## Task brief
Take the line holding "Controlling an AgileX" as the first line of the answer and the last line of the listing as its end; retype everything between exactly.

### Information supplied

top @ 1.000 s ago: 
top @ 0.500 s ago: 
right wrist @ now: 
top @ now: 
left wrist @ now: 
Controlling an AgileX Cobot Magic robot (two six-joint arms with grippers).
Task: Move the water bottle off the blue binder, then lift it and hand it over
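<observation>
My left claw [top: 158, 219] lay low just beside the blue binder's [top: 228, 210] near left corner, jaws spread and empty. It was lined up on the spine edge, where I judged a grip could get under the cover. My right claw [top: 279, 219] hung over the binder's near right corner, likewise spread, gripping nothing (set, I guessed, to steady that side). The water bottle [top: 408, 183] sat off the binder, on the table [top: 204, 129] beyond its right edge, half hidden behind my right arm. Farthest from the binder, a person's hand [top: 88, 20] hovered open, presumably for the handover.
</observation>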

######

## Output below
Controlling an AgileX Cobot Magic robot (two six-joint arms with grippers).
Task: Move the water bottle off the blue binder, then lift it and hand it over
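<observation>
My left claw [top: 158, 219] lay low just beside the blue binder's [top: 228, 210] near left corner, jaws spread and empty. It was lined up on the spine edge, where I judged a grip could get under the cover. My right claw [top: 279, 219] hung over the binder's near right corner, likewise spread, gripping nothing (set, I guessed, to steady that side). The water bottle [top: 408, 183] sat off the binder, on the table [top: 204, 129] beyond its right edge, half hidden behind my right arm. Farthest from the binder, a person's hand [top: 88, 20] hovered open, presumably for the handover.
</observation>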

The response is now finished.